▼

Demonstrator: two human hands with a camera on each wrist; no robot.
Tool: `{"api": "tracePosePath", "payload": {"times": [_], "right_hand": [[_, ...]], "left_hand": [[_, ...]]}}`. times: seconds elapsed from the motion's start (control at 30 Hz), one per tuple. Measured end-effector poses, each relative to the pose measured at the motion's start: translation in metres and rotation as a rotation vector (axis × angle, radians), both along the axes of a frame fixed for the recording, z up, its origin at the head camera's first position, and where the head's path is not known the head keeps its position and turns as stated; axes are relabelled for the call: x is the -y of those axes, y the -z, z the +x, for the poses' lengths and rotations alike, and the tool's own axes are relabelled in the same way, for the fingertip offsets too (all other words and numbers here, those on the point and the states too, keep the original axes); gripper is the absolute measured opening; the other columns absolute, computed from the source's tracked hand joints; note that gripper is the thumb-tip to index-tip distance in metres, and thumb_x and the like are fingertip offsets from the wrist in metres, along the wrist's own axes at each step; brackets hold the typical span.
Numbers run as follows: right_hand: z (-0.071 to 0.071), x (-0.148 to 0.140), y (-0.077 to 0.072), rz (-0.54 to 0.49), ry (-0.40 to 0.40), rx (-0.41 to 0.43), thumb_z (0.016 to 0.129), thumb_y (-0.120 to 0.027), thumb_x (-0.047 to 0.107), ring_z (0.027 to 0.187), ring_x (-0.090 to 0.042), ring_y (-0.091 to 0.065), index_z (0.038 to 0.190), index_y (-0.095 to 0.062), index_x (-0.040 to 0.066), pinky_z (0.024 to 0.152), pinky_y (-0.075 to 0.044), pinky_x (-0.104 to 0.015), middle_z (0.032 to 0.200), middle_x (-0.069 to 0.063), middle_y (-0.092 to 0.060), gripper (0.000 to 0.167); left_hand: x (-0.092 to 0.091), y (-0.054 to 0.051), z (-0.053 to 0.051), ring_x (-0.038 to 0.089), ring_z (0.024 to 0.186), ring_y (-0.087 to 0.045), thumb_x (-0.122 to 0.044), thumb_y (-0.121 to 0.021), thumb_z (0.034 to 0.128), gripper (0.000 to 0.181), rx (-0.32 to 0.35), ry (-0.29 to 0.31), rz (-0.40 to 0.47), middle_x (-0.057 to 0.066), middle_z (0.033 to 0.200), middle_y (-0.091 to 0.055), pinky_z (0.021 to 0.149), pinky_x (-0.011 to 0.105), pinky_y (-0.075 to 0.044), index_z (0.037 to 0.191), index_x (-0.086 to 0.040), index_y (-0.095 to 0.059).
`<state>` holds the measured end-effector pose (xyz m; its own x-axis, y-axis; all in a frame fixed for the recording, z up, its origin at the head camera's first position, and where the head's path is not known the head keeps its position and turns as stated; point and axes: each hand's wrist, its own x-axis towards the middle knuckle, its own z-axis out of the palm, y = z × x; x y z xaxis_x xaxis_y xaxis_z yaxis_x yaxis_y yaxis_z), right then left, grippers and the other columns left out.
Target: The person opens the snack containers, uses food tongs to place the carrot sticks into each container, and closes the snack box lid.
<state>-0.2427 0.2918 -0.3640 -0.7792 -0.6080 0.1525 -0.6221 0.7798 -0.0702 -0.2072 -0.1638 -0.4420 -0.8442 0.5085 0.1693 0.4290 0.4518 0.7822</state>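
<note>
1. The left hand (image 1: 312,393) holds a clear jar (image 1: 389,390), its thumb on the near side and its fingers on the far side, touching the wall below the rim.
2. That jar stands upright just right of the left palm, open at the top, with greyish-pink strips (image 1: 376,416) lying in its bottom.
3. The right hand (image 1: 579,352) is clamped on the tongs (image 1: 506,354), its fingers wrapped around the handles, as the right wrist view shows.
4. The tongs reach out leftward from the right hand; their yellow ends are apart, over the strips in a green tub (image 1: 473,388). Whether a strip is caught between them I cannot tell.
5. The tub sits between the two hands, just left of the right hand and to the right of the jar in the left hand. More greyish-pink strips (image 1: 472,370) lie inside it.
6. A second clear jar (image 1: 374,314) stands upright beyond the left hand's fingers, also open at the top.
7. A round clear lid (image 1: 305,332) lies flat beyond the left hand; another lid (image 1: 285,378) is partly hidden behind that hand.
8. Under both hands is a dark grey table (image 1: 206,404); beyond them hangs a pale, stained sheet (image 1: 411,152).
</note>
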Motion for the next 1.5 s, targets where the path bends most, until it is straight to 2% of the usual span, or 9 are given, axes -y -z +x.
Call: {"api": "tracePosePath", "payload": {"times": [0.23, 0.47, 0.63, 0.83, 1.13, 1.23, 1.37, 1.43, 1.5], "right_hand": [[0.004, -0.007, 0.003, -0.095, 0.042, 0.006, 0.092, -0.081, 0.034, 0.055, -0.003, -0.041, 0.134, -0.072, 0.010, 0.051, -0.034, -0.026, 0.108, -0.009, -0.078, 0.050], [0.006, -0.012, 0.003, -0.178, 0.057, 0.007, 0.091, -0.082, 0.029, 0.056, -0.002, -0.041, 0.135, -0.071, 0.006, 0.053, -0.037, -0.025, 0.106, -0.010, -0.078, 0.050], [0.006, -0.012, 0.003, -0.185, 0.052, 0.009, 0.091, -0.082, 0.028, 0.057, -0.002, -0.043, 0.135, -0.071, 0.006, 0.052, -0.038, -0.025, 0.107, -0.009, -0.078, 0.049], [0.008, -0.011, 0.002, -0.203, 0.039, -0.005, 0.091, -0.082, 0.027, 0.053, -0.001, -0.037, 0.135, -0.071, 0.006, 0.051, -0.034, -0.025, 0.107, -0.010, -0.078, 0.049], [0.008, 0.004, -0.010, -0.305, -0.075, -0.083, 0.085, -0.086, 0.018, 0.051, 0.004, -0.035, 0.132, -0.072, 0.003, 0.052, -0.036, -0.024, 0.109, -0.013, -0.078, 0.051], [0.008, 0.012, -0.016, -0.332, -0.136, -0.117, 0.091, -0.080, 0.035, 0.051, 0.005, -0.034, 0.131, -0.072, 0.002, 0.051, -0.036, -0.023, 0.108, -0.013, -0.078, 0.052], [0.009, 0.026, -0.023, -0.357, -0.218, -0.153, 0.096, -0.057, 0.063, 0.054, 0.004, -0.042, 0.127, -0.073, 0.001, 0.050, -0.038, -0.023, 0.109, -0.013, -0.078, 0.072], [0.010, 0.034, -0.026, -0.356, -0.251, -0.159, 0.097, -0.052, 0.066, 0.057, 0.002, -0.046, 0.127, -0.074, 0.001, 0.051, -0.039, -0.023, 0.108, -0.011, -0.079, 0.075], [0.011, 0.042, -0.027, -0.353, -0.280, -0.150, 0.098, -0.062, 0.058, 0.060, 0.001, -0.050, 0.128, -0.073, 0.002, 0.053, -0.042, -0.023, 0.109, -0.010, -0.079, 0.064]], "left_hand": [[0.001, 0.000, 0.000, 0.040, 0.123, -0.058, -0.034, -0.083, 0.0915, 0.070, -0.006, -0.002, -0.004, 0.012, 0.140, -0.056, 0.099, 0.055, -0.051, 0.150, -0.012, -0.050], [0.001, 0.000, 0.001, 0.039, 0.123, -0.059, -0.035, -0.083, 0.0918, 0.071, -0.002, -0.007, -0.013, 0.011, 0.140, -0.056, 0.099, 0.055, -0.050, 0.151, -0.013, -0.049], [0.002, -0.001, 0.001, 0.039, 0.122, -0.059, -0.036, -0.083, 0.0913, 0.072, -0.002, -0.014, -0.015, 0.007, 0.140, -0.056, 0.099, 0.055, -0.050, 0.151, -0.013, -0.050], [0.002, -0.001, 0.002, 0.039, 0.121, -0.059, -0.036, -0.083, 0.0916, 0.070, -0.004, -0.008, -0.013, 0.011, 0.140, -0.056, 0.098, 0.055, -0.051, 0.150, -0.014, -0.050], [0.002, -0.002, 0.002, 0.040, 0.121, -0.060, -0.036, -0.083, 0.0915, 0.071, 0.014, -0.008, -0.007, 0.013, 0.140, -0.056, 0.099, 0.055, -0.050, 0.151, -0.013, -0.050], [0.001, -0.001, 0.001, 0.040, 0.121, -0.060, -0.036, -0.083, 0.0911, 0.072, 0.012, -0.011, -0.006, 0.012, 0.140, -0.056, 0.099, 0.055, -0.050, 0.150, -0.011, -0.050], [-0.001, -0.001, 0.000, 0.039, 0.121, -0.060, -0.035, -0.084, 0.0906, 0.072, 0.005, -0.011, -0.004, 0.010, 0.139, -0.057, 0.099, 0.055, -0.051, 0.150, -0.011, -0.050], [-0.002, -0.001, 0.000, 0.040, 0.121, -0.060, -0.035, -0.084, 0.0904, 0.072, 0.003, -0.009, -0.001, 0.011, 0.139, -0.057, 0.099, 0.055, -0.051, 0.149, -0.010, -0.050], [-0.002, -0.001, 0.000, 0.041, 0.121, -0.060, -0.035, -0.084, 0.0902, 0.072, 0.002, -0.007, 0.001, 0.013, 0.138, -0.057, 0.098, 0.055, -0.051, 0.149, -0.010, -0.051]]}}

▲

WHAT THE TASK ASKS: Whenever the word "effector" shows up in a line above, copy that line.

WRITTEN SOLUTION:
Tool: `{"api": "tracePosePath", "payload": {"times": [_], "right_hand": [[_, ...]], "left_hand": [[_, ...]]}}`. times: seconds elapsed from the motion's start (control at 30 Hz), one per tuple. Measured end-effector poses, each relative to the pose measured at the motion's start: translation in metres and rotation as a rotation vector (axis × angle, radians), both along the axes of a frame fixed for the recording, z up, its origin at the head camera's first position, and where the head's path is not known the head keeps its position and turns as stated; axes are relabelled for the call: x is the -y of those axes, y the -z, z the +x, for the poses' lengths and rotations alike, and the tool's own axes are relabelled in the same way, for the fingertip offsets too (all other words and numbers here, those on the point and the states too, keep the original axes); gripper is the absolute measured opening; the other columns absolute, computed from the source's tracked hand joints; note that gripper is the thumb-tip to index-tip distance in metres, and thumb_x and the like are fingertip offsets from the wrist in metres, along the wrist's own axes at each step; brackets hold the typical span.
`<state>` holds the measured end-effector pose (xyz m; its own x-axis, y-axis; all in a frame fixed for the recording, z up, its origin at the head camera's first position, and where the head's path is not known the head keeps its position and turns as stated; point and axes: each hand's wrist, its own x-axis towards the middle knuckle, its own z-axis out of the palm, y = z × x; x y z xaxis_x xaxis_y xaxis_z yaxis_x yaxis_y yaxis_z), right then left, grippers and the other columns left out.

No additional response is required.